В первом эссе автор водит нас по Осло – куда ноги ведут: «Прохожу по городу и как будто заново его застраиваю, дом за домом, трамвайные линии, парикмахерские, галантерейные магазины, то и дело заполняю пространство зданиями разной тональности, не только цветовой, но и музыкальной. Сбивчивая получается музыка…», пробует его всеми органами чувств: «Город, как недозрелая клубника, которой торгуют в овощных лавках, снаружи красная, только на вид сочная, но твердоватая, почти безвкусная в середине», проходит в числе прочего и мимо музея Мунка. Внутрь музея он заводит читателя во втором тексте, составленном из впечатлений от четырёх картин художника и от вычитанного в его дневниках — наговаривает нам Мунка широкими мазками речи, похожей на живопись, наборматывает его жарким чувственным шёпотом: «Мунк помнит — памятью, въевшейся в сердце: в природе тела разлагаются, чтобы потом обрести форму, отсюда — разложение на потёки, круговые прикосновения кисти к холсту, отсутствие статичности, страстное, неумолкаемое говорение цвета. Изображение — его стремнины и водовороты — движется безостановочно, не может остановиться. Это потёкший медный купорос, из которого когда-нибудь появятся синие кристаллы. Зритель видит сгустки и разреженность цветов, текучие намёки на возможное рождение формы». И тут жанр эссе оборачивается к нам одной из не самых важных, необязательных, но обаятельных и властных своих сторон: художественностью.

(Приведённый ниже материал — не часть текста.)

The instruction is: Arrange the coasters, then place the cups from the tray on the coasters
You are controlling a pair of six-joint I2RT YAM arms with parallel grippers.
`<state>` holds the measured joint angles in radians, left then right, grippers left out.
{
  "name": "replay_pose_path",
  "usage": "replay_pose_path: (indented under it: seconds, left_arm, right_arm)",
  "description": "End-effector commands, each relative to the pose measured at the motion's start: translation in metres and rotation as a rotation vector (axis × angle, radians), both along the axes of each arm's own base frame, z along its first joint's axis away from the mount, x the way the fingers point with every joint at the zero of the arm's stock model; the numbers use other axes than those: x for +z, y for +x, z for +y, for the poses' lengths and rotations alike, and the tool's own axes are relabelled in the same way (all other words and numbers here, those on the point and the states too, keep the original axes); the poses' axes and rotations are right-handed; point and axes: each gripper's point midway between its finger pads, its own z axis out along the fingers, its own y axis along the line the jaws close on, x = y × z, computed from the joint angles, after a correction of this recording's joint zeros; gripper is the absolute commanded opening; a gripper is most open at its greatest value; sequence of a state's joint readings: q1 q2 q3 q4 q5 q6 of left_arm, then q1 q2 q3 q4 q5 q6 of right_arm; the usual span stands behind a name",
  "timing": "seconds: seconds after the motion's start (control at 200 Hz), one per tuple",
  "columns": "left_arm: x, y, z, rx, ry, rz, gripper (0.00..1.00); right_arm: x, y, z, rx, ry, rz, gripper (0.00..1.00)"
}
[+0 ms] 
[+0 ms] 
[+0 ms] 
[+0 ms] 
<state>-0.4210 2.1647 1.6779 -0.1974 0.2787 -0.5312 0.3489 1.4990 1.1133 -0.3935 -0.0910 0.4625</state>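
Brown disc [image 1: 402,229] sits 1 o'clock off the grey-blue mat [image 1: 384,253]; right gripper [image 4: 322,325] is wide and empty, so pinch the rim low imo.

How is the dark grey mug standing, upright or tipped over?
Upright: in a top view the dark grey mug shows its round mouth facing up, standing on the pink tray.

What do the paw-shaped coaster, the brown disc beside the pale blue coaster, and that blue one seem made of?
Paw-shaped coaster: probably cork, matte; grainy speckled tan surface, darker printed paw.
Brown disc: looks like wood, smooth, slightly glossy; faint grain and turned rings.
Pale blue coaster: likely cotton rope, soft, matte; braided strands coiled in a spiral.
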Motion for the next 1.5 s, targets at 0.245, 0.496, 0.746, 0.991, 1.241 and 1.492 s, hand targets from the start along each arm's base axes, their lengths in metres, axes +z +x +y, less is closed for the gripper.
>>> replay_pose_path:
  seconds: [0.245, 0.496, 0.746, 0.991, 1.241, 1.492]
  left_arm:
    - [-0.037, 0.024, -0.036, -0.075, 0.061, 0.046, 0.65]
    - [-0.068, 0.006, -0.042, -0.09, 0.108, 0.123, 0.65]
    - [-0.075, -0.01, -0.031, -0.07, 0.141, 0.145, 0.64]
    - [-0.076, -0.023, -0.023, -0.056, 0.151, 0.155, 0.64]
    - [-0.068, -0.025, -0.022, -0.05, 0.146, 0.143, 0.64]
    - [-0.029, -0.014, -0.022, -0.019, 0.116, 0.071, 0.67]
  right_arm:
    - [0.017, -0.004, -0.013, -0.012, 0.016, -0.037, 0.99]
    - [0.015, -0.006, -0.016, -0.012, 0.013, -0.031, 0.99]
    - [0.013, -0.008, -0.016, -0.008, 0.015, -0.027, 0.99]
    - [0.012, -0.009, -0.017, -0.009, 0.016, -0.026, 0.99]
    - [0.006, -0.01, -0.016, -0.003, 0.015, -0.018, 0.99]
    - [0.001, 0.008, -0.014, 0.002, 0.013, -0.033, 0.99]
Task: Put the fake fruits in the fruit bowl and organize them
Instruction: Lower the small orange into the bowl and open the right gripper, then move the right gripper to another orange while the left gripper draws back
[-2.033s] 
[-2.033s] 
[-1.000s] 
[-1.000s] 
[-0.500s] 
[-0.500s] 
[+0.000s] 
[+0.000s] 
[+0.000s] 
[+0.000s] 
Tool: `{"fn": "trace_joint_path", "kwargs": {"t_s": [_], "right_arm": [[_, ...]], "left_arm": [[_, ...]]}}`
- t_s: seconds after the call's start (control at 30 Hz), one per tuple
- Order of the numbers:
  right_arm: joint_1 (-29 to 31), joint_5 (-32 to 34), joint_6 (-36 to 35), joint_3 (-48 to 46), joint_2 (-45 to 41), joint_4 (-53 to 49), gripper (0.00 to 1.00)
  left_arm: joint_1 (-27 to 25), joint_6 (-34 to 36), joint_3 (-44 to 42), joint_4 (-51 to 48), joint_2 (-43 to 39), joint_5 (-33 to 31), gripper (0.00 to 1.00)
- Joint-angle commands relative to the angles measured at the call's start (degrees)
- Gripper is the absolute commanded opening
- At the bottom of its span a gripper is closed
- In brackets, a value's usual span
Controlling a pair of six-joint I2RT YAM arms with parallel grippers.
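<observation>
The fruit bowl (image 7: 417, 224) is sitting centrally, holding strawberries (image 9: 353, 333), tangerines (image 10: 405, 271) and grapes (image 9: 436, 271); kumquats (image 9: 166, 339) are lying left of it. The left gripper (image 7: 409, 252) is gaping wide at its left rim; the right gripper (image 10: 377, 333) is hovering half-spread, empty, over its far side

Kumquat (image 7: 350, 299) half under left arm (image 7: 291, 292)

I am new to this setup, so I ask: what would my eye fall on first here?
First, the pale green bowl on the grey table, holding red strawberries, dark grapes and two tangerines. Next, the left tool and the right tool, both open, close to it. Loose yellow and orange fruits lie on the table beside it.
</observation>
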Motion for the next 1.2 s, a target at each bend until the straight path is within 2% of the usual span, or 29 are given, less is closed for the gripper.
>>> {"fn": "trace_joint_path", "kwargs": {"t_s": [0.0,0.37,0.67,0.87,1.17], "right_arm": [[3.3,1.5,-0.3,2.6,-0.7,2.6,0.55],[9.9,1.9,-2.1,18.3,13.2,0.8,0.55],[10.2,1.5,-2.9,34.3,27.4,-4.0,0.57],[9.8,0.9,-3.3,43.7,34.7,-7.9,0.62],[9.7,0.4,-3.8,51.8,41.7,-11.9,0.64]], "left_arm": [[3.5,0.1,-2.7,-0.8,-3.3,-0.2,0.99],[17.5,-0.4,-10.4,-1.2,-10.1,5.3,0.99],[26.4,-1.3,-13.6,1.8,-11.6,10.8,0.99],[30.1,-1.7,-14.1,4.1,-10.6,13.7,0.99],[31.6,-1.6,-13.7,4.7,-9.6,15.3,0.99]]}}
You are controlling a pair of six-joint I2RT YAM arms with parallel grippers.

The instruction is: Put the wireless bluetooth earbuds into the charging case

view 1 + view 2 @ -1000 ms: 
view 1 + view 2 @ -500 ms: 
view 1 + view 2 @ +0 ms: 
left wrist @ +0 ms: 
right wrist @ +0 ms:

Путешественник очень глубокого погружения, живущий в США много лет, поэт, прозаик, эссеист, критик и переводчик Алексей Цветков по занятой в своих эссе (их пять: «Попытка антропологии», «Заблудившаяся Европа», «Свои и чужие», «Чужая страна», «Обличители вреда»3 ) позиции — историософ. Пишет он при этом на типично «травелогические» темы: инокультурная жизнь глазами выходца из бывшего СССР, «чужое» и «своё», взаимодействие между ними... Стилистическая и интонационная противоположность импрессионистичного Стариковского: жёсткий, аналитичный, сдержанный, максимально точный в формулировках, — никакой лирики, минимум образности — он, однако, движется в своих записках по типично эссеистической траектории: отталкиваясь от почти случайных личных обстоятельств («У нас “на раёне”, как теперь принято говорить, то есть в Квинсе, с некоторых пор существует русский супермаркет, и, хотя он не в шаговой доступности, иногда я туда заглядываю…»). Попадающимся на глаза деталям и фактам поэт позволяет выводить его на принципиальные мысли об особенностях поведения и мировосприятия российских иммигрантов и их адаптации в новой для себя среде; о русском образе Европы и Запада и о собственном историческом самочувствии этих регионов; об оккупации и сопротивлении; о восприятии истории… В единичном он сразу опознаёт типичное, настаивая одновременно на том, что взгляд его — глубоко частный (вот и второе коренное свойство эссе: принципиальная частность взгляда, во-первых, и чувство ценности этой частности, во-вторых): «Каждый из нас занимает в жизни достаточно узкую позицию с ограниченным радиусом обозрения, который почти наверняка не имеет существенного статистического значения. Но реальной статистики в области, которая меня интересует, попросту нет, правительство не имеет полномочий её собирать, а частные исследования нужного профиля мне неизвестны. Поэтому всё дальнейшее — область догадок и плоды сорокалетних личных наблюдений, научная ценность которых может оказаться сомнительной. А поделиться ими я решил потому, что в последнее время всё труднее без них обходиться: за неимением гербовой пишешь на простой».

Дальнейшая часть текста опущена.